In total, 434 startups raised $9.9bn via initial coin offerings so far this year, according to a post by Anuj Khanna, chief executive of consultancy Peak State Consulting.
Tomasz Tunguz, venture capitalist at Redpoint, noted in a blog that 2018 has been a “blockbuster” year for M&A multiples in software, with prices relative to their revenues surpassing any of those in the past seven years.
He said: “Billion-dollar plus acquisitions in 2018 [such as Microsoft’s purchase of GitHub, Salesforce’s of Mulesoft and Workday’s of Adaptive Insights] have commanded a median 17.7-times trailing enterprise value to revenue multiple. Nothing in the past seven years is close. In fact, there is not a single acquisition in that range.
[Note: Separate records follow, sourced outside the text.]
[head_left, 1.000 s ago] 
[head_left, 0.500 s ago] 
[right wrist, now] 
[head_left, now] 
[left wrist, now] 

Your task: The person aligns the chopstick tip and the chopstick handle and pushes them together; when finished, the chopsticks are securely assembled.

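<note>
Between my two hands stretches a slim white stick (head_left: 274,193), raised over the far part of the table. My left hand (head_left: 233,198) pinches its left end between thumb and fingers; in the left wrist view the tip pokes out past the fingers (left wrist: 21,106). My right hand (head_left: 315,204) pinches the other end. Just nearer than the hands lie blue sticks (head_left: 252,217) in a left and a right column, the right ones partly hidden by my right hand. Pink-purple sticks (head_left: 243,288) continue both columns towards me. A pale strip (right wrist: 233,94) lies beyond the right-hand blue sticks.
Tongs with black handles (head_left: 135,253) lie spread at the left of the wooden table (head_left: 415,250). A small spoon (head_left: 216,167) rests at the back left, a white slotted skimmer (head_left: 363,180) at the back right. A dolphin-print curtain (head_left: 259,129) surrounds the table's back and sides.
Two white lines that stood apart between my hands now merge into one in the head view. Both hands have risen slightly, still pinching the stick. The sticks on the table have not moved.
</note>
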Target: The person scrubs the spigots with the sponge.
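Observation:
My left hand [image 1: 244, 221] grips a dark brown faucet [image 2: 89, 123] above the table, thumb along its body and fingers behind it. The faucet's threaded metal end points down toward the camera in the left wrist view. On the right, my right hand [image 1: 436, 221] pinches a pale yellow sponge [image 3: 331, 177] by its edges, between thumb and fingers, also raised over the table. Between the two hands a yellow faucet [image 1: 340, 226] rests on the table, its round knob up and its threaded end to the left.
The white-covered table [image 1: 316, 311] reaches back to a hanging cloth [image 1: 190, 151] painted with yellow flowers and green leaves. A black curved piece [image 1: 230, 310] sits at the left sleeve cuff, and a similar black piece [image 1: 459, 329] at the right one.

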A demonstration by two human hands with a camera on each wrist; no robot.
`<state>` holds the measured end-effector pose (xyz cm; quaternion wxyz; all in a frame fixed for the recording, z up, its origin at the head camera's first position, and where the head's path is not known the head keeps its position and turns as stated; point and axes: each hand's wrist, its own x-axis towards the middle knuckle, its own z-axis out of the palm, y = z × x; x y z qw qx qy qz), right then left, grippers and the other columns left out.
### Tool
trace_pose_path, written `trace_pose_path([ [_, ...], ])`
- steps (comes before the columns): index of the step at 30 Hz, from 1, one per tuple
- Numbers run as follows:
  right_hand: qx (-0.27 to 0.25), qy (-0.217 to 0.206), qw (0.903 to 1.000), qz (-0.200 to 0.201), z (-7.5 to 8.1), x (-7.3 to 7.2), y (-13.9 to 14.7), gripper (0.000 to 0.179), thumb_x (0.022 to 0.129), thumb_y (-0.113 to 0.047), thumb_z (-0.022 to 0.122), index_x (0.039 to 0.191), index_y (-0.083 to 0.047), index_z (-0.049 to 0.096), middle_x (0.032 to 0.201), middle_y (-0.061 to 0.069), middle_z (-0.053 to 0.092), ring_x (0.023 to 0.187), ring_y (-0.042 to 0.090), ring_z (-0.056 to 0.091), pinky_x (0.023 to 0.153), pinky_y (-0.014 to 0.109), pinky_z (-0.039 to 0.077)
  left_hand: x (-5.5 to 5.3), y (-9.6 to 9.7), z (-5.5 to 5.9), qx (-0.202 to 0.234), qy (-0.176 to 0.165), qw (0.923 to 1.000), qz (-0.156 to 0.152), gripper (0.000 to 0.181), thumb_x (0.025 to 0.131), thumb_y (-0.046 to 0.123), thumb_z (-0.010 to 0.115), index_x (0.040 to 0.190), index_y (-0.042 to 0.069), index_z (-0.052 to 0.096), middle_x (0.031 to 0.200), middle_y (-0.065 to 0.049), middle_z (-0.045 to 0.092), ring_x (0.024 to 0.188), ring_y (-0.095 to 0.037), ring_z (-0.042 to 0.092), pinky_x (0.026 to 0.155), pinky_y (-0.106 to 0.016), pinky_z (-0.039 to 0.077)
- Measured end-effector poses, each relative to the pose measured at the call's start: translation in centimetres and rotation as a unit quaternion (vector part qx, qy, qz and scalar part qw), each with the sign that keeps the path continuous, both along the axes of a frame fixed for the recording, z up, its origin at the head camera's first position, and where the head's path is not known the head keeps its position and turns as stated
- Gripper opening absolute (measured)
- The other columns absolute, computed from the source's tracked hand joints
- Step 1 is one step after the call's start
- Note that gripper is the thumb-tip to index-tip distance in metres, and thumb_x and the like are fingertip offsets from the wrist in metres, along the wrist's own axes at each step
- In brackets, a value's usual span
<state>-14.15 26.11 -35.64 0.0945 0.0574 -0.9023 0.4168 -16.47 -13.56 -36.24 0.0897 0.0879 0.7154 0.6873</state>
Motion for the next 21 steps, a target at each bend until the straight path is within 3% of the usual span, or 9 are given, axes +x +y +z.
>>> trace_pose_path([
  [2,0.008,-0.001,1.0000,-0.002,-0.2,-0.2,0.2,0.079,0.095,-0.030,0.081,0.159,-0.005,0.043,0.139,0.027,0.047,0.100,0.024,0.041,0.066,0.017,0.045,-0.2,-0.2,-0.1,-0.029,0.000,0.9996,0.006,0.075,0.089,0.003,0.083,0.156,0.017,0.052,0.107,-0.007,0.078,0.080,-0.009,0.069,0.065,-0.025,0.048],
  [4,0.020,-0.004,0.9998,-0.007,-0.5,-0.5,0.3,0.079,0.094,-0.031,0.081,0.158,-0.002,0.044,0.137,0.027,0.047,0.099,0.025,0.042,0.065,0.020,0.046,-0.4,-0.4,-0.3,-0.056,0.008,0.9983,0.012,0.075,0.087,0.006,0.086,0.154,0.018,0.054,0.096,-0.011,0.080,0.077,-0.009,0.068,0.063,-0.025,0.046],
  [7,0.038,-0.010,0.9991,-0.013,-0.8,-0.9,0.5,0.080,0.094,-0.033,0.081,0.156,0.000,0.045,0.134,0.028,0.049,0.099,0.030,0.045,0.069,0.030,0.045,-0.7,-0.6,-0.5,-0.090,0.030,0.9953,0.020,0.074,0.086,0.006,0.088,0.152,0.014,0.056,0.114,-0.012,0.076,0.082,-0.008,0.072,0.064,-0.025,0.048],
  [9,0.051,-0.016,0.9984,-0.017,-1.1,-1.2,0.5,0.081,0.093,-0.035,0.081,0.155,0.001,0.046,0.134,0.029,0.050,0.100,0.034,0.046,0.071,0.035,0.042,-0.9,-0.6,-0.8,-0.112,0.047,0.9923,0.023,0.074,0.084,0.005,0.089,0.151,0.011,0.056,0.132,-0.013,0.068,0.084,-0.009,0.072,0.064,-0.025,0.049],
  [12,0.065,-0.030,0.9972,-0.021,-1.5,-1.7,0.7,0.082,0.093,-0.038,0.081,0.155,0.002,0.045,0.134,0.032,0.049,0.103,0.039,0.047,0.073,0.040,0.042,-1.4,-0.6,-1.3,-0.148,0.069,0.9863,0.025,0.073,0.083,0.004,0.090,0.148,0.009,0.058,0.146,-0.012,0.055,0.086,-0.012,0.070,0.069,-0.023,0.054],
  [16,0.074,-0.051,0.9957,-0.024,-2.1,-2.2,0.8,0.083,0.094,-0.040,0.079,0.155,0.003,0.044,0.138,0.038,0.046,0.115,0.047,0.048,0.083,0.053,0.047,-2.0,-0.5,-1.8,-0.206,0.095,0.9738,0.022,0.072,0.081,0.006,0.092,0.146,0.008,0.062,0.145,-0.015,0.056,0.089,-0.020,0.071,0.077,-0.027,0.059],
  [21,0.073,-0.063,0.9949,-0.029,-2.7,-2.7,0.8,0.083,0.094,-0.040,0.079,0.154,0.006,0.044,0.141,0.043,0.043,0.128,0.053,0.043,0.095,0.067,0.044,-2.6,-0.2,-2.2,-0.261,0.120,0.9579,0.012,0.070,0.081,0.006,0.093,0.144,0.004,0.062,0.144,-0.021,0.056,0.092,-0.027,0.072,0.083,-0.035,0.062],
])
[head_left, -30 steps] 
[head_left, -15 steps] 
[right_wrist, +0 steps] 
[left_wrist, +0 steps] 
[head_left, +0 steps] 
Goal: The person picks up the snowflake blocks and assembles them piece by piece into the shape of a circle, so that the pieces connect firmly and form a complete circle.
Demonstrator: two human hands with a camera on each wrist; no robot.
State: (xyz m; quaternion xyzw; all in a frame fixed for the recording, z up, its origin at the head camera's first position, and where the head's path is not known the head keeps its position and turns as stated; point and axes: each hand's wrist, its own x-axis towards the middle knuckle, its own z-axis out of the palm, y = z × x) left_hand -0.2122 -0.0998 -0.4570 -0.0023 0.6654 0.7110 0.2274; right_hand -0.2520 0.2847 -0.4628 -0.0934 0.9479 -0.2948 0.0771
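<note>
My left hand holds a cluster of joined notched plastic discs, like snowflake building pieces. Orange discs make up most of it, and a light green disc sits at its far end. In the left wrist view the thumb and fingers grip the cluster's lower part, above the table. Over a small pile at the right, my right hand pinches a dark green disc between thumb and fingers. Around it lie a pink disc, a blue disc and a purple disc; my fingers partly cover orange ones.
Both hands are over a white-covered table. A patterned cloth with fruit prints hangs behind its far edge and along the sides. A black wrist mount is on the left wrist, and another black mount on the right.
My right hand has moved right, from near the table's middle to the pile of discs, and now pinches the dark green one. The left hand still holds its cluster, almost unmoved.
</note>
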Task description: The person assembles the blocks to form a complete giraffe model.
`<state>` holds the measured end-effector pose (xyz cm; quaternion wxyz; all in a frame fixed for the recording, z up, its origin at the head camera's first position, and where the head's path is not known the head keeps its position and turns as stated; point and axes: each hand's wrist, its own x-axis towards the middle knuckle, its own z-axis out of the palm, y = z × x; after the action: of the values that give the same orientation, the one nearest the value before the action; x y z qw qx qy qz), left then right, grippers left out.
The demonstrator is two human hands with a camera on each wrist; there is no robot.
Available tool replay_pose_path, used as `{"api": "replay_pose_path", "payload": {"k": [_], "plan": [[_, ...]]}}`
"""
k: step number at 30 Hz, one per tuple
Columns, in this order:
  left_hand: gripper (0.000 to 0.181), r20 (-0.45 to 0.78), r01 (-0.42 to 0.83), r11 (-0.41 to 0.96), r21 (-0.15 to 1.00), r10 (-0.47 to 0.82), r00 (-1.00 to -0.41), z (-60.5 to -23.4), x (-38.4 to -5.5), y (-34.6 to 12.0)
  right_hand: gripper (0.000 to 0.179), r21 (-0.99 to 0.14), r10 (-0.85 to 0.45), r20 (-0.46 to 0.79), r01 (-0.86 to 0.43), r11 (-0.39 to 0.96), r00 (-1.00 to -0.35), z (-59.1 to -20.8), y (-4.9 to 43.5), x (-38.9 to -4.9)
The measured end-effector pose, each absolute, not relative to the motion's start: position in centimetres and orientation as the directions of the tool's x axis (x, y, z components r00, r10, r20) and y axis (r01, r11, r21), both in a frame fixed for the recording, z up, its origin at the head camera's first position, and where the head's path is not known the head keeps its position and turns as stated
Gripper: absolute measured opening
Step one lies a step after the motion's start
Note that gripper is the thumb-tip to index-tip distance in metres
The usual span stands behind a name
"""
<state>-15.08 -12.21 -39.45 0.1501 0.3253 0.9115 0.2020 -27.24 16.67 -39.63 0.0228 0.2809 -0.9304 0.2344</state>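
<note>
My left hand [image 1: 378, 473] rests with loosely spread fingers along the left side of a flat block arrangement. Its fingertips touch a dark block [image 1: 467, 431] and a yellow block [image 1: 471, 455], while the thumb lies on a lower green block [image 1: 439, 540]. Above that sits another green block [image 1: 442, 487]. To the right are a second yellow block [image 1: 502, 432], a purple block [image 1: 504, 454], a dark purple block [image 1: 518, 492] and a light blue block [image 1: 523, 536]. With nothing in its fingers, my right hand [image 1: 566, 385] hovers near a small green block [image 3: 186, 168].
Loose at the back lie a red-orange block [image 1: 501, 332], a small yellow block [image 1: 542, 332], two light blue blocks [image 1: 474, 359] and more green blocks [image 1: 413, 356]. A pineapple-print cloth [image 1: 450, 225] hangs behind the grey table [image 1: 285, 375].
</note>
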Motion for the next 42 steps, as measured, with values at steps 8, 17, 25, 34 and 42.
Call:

“I expect substantially more acquisitions of the scale and at these multiples through 2018 – the corporate tax holiday, the growing sizes of the software market, the desire for continuing growth, the pace of innovation within software, the increasing competition among incumbents – a vibrant public market that is continuing to price companies aggressively. Forward software multiples have reached eight-year highs at 8.5-times enterprise value to next 12 months’ revenues.
“It is a great time to sell a fast growing billion-dollar company.”
Or, more broadly, as Silicon Valley Bank put in its second quarter review: “The bull market powers on, and money continues to flow into the innovation economy.”
Mary Meeker, partner at VC firm Kleiner Perkins Caufield & Byers, in her annual review of the internet market, noted the $4bn-plus rise in market valuation of the top 20 internet companies over the past five years. At more than $5bn now, these 20 companies alone are worth more than Japan’s gross domestic product. Whether these prices reflect an unwarranted sense of perfect future performance is harder to tell, but the country is certainly more diverse.